* [What is needed]
Could every entry be set down once more, exactly as given?

(Records drawn from a dataset)
━━━━━━━━━━━━━━━━━━━━
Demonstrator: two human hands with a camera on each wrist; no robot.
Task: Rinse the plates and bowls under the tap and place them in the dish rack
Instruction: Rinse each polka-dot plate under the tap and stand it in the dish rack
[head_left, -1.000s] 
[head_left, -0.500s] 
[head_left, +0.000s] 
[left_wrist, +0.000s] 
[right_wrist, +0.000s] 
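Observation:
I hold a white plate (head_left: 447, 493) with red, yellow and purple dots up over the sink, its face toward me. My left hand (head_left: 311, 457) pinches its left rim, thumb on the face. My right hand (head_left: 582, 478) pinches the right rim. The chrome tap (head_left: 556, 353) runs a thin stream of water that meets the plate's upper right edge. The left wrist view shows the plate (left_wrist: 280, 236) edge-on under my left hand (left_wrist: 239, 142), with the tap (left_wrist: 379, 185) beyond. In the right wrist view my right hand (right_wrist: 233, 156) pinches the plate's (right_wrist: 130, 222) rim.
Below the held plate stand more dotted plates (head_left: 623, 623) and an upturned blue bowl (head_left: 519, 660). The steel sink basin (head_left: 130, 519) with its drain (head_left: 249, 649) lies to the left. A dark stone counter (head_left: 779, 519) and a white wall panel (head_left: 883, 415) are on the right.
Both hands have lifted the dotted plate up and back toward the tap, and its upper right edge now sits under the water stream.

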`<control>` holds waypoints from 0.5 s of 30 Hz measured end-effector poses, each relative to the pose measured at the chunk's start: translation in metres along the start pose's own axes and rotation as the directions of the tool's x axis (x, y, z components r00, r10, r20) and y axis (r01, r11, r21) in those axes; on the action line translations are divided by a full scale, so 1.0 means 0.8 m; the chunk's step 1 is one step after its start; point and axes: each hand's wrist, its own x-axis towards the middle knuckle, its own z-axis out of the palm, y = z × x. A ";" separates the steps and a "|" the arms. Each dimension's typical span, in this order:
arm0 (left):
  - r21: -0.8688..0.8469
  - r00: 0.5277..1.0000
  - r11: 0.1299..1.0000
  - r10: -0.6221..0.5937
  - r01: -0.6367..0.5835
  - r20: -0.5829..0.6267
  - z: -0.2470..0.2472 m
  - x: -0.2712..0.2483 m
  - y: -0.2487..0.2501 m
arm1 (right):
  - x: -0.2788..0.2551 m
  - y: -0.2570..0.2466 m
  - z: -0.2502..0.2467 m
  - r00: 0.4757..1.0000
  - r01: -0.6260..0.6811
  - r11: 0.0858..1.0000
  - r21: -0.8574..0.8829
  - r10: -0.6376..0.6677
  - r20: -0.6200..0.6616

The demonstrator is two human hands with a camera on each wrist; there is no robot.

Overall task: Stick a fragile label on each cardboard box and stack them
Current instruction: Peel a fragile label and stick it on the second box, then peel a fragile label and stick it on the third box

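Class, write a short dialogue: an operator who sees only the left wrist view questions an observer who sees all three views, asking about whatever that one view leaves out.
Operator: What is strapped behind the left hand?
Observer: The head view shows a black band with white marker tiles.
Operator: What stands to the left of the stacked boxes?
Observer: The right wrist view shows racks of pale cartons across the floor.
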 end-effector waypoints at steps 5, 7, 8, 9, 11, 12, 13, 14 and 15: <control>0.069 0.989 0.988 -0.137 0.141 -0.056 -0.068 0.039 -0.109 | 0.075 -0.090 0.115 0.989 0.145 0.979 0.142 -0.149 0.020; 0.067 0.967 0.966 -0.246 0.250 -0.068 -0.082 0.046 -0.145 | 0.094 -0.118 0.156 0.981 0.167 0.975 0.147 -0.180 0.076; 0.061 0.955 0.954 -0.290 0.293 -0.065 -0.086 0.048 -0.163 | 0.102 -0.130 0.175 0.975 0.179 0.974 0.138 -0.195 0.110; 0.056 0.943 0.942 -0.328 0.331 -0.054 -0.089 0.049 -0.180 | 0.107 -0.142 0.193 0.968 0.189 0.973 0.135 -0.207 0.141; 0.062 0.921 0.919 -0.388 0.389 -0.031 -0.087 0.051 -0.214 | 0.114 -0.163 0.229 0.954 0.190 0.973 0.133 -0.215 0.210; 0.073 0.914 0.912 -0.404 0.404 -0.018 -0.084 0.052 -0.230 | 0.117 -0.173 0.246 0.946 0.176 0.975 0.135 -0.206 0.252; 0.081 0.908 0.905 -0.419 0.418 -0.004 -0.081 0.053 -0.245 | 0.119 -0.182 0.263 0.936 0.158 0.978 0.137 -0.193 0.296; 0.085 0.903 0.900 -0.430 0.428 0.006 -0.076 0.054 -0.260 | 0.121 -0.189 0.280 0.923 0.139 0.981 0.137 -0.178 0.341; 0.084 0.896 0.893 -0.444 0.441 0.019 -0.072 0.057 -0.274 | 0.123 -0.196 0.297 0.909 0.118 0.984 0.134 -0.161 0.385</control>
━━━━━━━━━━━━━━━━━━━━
* [Written solution]
Demonstrator: two human hands with a camera on each wrist; no robot.
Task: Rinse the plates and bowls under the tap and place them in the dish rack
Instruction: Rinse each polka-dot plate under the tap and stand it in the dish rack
[head_left, -1.000s] 
[head_left, -0.500s] 
[head_left, +0.000s] 
[left_wrist, +0.000s] 
[right_wrist, +0.000s] 
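Observation:
I hold a white plate (head_left: 447, 493) with red, yellow and purple dots up over the sink, its face toward me. My left hand (head_left: 311, 457) pinches its left rim, thumb on the face. My right hand (head_left: 582, 478) pinches the right rim. The chrome tap (head_left: 556, 353) runs a thin stream of water that meets the plate's upper right edge. The left wrist view shows the plate (left_wrist: 280, 236) edge-on under my left hand (left_wrist: 239, 142), with the tap (left_wrist: 379, 185) beyond. In the right wrist view my right hand (right_wrist: 233, 156) pinches the plate's (right_wrist: 130, 222) rim.
Below the held plate stand more dotted plates (head_left: 623, 623) and an upturned blue bowl (head_left: 519, 660). The steel sink basin (head_left: 130, 519) with its drain (head_left: 249, 649) lies to the left. A dark stone counter (head_left: 779, 519) and a white wall panel (head_left: 883, 415) are on the right.
Both hands have lifted the dotted plate up and back toward the tap, and its upper right edge now sits under the water stream.
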
`<control>` holds waypoints from 0.5 s of 30 Hz measured end-effector poses, each relative to the pose measured at the chunk's start: translation in metres along the start pose's own axes and rotation as the directions of the tool's x axis (x, y, z components r00, r10, r20) and y axis (r01, r11, r21) in those axes; on the action line translations are divided by a full scale, so 1.0 means 0.8 m; the chunk's step 1 is one step after its start; point and axes: each hand's wrist, its own x-axis towards the middle knuckle, its own z-axis out of the palm, y = z × x. A ";" separates the steps and a "|" the arms. Each dimension's typical span, in this order:
arm0 (left):
  - r21: -0.8688..0.8469
  - r00: 0.5277..1.0000
  - r11: 0.1299..1.0000
  - r10: -0.6221..0.5937
  - r01: -0.6367..0.5835
  - r20: -0.5829..0.6267
  - z: -0.2470..0.2472 m
  - x: -0.2712..0.2483 m
  - y: -0.2487..0.2501 m
arm1 (right):
  - x: -0.2788..0.2551 m
  - y: -0.2570..0.2466 m
  - z: -0.2502..0.2467 m
  - r00: 0.4757..1.0000
  - r01: -0.6260..0.6811
  - r11: 0.0858..1.0000
  - r21: -0.8574..0.8829
  - r10: -0.6376..0.6677
  - r20: -0.6200..0.6616

The demonstrator is two human hands with a camera on each wrist; there is no robot.

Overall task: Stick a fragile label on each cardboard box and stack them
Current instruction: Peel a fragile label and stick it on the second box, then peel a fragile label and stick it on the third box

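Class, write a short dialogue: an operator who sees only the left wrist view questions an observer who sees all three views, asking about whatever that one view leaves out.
Operator: What is strapped behind the left hand?
Observer: The head view shows a black band with white marker tiles.
Operator: What stands to the left of the stacked boxes?
Observer: The right wrist view shows racks of pale cartons across the floor.
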 end-effector waypoints at steps 5, 7, 8, 9, 11, 12, 13, 14 and 15: <control>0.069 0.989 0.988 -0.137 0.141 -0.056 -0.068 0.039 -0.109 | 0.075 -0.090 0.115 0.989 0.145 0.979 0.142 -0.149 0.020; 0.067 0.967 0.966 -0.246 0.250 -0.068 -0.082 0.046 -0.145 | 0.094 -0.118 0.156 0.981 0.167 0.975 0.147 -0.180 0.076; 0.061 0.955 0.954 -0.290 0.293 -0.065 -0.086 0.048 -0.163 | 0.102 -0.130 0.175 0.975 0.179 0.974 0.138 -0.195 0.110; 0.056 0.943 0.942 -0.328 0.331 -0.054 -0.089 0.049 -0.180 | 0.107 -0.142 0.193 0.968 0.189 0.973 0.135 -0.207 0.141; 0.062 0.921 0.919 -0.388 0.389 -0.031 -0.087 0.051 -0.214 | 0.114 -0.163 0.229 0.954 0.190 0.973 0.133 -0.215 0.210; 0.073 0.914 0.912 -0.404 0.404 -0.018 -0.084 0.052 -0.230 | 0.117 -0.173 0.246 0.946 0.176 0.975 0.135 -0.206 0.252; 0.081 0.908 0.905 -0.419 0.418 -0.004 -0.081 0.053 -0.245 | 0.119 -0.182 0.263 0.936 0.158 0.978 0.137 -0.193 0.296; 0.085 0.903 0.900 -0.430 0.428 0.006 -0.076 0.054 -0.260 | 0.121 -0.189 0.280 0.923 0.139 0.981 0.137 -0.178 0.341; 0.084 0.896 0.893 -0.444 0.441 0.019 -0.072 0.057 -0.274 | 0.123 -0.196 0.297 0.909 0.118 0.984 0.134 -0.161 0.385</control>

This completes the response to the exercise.